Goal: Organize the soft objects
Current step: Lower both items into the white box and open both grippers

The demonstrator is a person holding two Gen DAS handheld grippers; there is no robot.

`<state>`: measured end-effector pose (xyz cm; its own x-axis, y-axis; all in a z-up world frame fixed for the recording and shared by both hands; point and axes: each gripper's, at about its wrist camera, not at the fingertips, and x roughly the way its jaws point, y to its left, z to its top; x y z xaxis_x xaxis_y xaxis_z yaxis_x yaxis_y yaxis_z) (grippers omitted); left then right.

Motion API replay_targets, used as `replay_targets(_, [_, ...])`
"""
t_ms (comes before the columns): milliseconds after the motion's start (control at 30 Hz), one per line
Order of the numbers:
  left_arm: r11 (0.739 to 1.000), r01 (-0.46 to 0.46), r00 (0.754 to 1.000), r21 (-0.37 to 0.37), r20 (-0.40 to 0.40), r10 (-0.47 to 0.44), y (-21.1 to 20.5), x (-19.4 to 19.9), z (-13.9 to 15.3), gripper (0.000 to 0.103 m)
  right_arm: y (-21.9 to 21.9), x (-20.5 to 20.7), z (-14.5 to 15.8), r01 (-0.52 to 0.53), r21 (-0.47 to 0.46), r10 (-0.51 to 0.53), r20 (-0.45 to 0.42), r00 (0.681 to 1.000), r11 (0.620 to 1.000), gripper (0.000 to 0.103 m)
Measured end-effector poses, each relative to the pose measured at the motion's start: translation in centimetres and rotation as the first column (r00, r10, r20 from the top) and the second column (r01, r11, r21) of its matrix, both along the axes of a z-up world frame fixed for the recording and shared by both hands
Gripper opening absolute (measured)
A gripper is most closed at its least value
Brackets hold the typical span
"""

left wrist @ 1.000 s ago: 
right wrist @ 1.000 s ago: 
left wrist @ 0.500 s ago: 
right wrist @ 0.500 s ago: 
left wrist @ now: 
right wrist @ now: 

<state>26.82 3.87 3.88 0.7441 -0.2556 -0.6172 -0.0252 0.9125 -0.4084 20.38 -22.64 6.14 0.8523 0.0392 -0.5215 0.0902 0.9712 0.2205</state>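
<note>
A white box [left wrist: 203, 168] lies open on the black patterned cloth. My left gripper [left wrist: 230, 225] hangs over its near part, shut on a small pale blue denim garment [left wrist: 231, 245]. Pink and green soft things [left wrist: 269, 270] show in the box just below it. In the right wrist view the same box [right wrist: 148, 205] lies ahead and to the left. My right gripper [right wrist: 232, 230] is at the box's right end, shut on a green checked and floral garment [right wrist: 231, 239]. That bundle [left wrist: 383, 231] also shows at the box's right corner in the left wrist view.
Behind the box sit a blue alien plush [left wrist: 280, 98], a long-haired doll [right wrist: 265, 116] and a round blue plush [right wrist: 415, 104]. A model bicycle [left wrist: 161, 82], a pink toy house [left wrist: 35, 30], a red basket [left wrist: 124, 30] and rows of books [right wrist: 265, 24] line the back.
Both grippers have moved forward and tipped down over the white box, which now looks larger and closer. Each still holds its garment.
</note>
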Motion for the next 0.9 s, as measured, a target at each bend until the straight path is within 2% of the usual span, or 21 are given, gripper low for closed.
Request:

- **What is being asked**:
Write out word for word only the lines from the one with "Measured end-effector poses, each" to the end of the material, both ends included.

- **Expected output**:
Measured end-effector poses, each relative to the pose measured at the motion's start: translation in centimetres and rotation as the first column (r00, r10, r20 from the top) and the second column (r01, r11, r21) of its matrix, both along the axes of a z-up world frame fixed for the recording and shared by both hands
Gripper opening absolute (measured)
A gripper is most closed at its least value
Brackets hold the typical span
"""

left wrist @ 1.000 s ago: 
right wrist @ 1.000 s ago: 
left wrist @ 0.500 s ago: 
right wrist @ 0.500 s ago: 
left wrist @ now: 
right wrist @ now: 

<state>26.82 3.87 3.88 0.7441 -0.2556 -0.6172 -0.0252 0.9125 -0.4084 20.38 -22.64 6.14 0.8523 0.0392 -0.5215 0.0902 0.9712 0.2205</state>
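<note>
A white box [left wrist: 203, 168] lies open on the black patterned cloth. My left gripper [left wrist: 230, 225] hangs over its near part, shut on a small pale blue denim garment [left wrist: 231, 245]. Pink and green soft things [left wrist: 269, 270] show in the box just below it. In the right wrist view the same box [right wrist: 148, 205] lies ahead and to the left. My right gripper [right wrist: 232, 230] is at the box's right end, shut on a green checked and floral garment [right wrist: 231, 239]. That bundle [left wrist: 383, 231] also shows at the box's right corner in the left wrist view.
Behind the box sit a blue alien plush [left wrist: 280, 98], a long-haired doll [right wrist: 265, 116] and a round blue plush [right wrist: 415, 104]. A model bicycle [left wrist: 161, 82], a pink toy house [left wrist: 35, 30], a red basket [left wrist: 124, 30] and rows of books [right wrist: 265, 24] line the back.
Both grippers have moved forward and tipped down over the white box, which now looks larger and closer. Each still holds its garment.
</note>
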Motion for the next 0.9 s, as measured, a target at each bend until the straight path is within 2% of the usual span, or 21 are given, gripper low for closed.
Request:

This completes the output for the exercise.